What would happen if  no unused_d_reg ?

> Denis, do you know why the secondary reloads requested by
> avr_secondary_reload are ignored?  I see calls to this hook and sri->icode
> is set to the right insn code but ignored afterwards.
>
> The only calls to that hook with the right operands are from ira cost
> computation.

I have tried to use secondary a few years ago (may be 5 or 7).
I have definitely remember only one thing: secondary reload should be
avoided as long as possible.
The better way to got a knowledge about it is a GDB ;-)

>
> From the internals I don't see why it is skipped and the responsiveness in
> the gcc-help@ list on such topics is zero :-(

IMHO  it's a question to gcc@ not to gcc-help@


Denis.
Georg-Johann Lay - Sept. 30, 2012, 6:46 p.m.
Denis Chertykov wrote:
> Georg-Johann wrote:
>> Denis Chertykov wrote:
>>> Georg-Johann Lay wrote:
>>>
>>>> PR52543 required to represent a load from non-generic address spaces as
>>>> UNSPEC
>>>> instead of as MEM to avoid a gross code bloat.
>>>>
>>>> http://gcc.gnu.org/PR52543
>>>>
>>>> lower-subreg's cost model is still broken: It assumes that any loads from
>>>> MEM
>>>> are from the generic address space and does not care for address spaces
>>>> in its
>>>> cost model.
>>>>
>>>> This patch undoes the changes from SVN r185605
>>>>
>>>> http://gcc.gnu.org/viewcvs?view=revision&revision=185605
>>>>
>>>> and installs a different but less intrusive hack around PR52543:
>>>>
>>>> targetm.mode_dependent_address_p has an address space parameter so that
>>>> the
>>>> backend can pretend all non-generic addresses are mode-dependent.
>>>>
>>>> This keeps lower-subreg.c from splitting the loads, and it is possible to
>>>> represent the loads as MEM and there is no more the need to represent
>>>> them as
>>>> UNSPECs.
>>>>
>>>> This patch is still not an optimal solution but the code is much closer
>>>> to a
>>>> clean solution now.
>>>>
>>>> Ok for trunk?
>>>
>>> You can apply it.
>>>
>>> Denis.
>>
>> I also applied the following change:
>>
>> http://gcc.gnu.org/viewcvs?view=revision&revision=191825
>>
>>         * config/avr/avr.md (adjust_len): Add lpm.
>>         (reload_in<mode>): Use avr_out_lpm for output.  Use "lpm" for
>>         adjust_len.
>>         * config/avr/avr-protos.h (avr_out_lpm): New prototype.
>>         * config/avr/avr.c (avr_out_lpm): Make global.
>>         (adjust_insn_length): Handle ADJUST_LEN_LPM.
>>
>> The reload_in<mode> insns used the wrong output functions.
>>
>> Notice that this change is just a cosmetic change because the secondary
>> reload for the non-generic spaces are ignored.  That is:  despite
>> avr_secondary_reload, REG <- MEM input reloads are not mapped to their
>> secondary reload insn and the mov insn for that load is used.
>>
>> This leads to a situation where the insn output function is not supplied
>> with the needed clobber register, thus the avr_find_unused_d_reg function is
>> needed to work around that.
> 
> What would happen if no unused_d_reg ?

In that case  the output function backup a d-reg in tmp_reg to get one 
d-register free, similar to the situation in other output functions that 
cook up a scratch, avr.c:output_reload_in_const is one example.
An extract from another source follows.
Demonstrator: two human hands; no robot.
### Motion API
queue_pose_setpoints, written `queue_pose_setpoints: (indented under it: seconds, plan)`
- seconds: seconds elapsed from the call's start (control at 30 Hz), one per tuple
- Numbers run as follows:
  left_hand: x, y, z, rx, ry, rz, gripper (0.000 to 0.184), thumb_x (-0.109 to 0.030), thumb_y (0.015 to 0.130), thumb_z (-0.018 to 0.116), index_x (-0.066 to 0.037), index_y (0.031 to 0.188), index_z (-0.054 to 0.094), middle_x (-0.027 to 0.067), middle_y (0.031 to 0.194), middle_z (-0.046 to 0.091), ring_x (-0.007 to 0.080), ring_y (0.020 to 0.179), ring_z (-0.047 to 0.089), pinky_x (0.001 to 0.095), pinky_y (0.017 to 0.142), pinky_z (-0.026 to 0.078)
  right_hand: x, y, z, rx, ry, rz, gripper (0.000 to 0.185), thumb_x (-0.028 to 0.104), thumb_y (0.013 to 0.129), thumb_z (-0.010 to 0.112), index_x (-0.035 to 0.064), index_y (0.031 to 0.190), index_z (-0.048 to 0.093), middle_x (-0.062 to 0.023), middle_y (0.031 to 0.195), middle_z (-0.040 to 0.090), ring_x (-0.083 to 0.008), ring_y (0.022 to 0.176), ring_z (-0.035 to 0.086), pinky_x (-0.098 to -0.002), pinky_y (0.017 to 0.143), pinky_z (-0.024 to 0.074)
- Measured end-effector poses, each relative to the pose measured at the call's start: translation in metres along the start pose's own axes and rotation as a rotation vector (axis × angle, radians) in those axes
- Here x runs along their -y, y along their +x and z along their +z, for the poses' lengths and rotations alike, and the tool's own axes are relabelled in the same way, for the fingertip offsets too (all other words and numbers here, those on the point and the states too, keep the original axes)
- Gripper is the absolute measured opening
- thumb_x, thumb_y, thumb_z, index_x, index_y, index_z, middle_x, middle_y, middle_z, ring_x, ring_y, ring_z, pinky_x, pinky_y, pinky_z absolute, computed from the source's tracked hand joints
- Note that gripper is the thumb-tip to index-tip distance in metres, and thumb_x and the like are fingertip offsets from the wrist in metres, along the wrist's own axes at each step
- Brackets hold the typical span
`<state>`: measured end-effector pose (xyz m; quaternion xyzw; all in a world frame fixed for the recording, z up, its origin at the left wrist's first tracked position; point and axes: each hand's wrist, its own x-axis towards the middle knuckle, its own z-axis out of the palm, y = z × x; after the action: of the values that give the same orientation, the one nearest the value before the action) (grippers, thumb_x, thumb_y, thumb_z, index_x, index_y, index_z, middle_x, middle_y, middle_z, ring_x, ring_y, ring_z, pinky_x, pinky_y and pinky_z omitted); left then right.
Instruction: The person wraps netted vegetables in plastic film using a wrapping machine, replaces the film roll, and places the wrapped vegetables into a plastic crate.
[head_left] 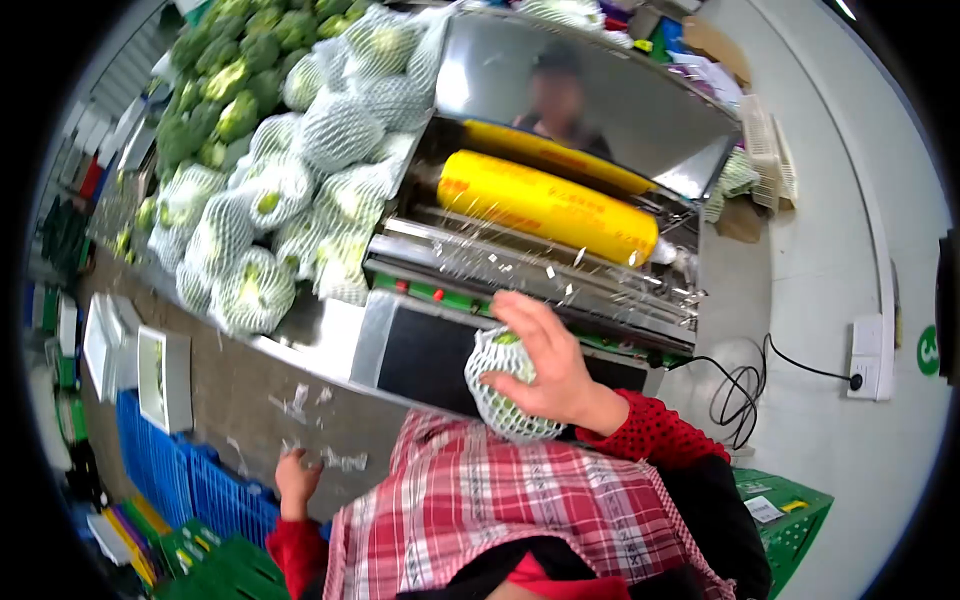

It is the else case in avr.c:avr_out_lpm(), %5 stands for tmp_reg:

       xop[4] = GEN_INT (segment);
       xop[3] = avr_find_unused_d_reg (insn, lpm_addr_reg_rtx);

       if (xop[3] != NULL_RTX)
         {
           avr_asm_len ("ldi %3,%4" CR_TAB
                        "out %i6,%3", xop, plen, 2);
         }
       else if (segment == 1)
         {
           avr_asm_len ("clr %5" CR_TAB
                        "inc %5" CR_TAB
                        "out %i6,%5", xop, plen, 3);
         }
       else
         {
           avr_asm_len ("mov %5,%2"   CR_TAB
                        "ldi %2,%4"   CR_TAB
                        "out %i6,%2"  CR_TAB
                        "mov %2,%5", xop, plen, 4);
         }

>> Denis, do you know why the secondary reloads requested by
>> avr_secondary_reload are ignored?  I see calls to this hook and sri->icode
>> is set to the right insn code but ignored afterwards.
>>
>> The only calls to that hook with the right operands are from ira cost
>> computation.
> 
> I have tried to use secondary a few years ago (may be 5 or 7).
> I have definitely remember only one thing: secondary reload should be
> avoided as long as possible.

Currently each mov has to be decorated with moving the segment to RAMPZ 
and (depending on target) restoring RAMPZ afterwards.

GCC has no concept of a segmented layout and there is no way to describe 
that.

One way is to hack with UNSPEC and bypass ira/reload altogether but IMO 
that is no good solution.  Besides that is only works because the mov 
insns have special constraints (there will be writes to flash, flash 
does not change after load time, etc.)

> The better way to got a knowledge about it is a GDB ;-)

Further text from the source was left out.